Maybe not. Recall that the U.S. Supreme Court’s decisions on the Fifth and Fourteenth Amendments only set the “floor” below which no state court or state constitution may go, but do not — as Kelo reminded — prohibit the states from recognizing greater protections (or differering legal standards) for takings under state constitutions. So even though Lingle held that the substantially advance test is no longer a test for regulatory takings under the U.S. Constitution’s takings clause, there is nothing prohibiting the California courts from continuing to adhere to the Landgate rule and hold that the same inquiry is entirely legitimate under the California constitution. Although the California Supreme Court has held that the state takings clause is construed the same way as the federal takings clause, until such time as the California Supreme Court revisits Landgate and conforms it to Lingle, it remains the rule of decision that the lower courts should apply. The Shaw court did just that. See slip op. at 55-59.

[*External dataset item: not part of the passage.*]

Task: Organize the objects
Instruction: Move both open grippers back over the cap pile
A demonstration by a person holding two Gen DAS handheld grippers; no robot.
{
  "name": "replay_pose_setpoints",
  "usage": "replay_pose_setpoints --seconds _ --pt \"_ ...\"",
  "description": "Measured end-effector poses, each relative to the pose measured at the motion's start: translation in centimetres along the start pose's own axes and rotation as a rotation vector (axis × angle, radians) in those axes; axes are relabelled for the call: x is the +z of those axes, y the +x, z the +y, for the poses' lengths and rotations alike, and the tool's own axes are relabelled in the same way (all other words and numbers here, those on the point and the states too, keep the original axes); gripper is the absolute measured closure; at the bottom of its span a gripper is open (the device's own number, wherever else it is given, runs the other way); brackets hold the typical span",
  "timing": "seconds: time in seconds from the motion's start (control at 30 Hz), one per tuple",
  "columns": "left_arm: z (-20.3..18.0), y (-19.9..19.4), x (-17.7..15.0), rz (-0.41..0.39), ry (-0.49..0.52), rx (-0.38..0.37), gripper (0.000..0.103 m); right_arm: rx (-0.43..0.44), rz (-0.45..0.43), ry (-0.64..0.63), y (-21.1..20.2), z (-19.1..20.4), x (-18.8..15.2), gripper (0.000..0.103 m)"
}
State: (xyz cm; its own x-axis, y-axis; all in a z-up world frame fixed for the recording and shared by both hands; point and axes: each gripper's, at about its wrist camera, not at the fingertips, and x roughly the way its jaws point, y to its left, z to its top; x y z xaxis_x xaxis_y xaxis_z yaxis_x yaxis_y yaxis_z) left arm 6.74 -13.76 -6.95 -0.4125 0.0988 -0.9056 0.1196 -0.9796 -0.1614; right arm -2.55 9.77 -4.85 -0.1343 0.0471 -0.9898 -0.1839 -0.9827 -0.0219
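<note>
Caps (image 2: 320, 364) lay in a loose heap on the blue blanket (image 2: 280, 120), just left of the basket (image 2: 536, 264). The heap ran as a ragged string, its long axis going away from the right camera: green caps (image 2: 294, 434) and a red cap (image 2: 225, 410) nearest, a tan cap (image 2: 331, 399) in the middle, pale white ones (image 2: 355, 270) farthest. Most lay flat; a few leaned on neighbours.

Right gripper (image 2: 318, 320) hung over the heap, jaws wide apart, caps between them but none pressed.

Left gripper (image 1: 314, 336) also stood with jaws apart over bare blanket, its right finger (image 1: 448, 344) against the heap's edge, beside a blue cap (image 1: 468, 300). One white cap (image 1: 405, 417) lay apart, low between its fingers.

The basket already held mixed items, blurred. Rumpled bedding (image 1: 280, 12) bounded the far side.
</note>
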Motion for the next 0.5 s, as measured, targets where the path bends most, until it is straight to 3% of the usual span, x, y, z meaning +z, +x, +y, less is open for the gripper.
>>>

The Shaw opinion also discusses substantive due process in the land use context starting at page 42 of the opinion, contrasting it with regulatory takings, and going through some of the recent cases such as Action Apartment, North Pacifica, and Crown Point. Check it out.
Procedural note – read footnote 52 on page 69 of the slip opinion for a clarification of the overused term “waiver,” and the distinction between waiver and “forfeiture.” It has always bothered me that lawyers and courts use “waiver” when they really mean “forfeiture,” and it is nice to see a court recognize the distinction.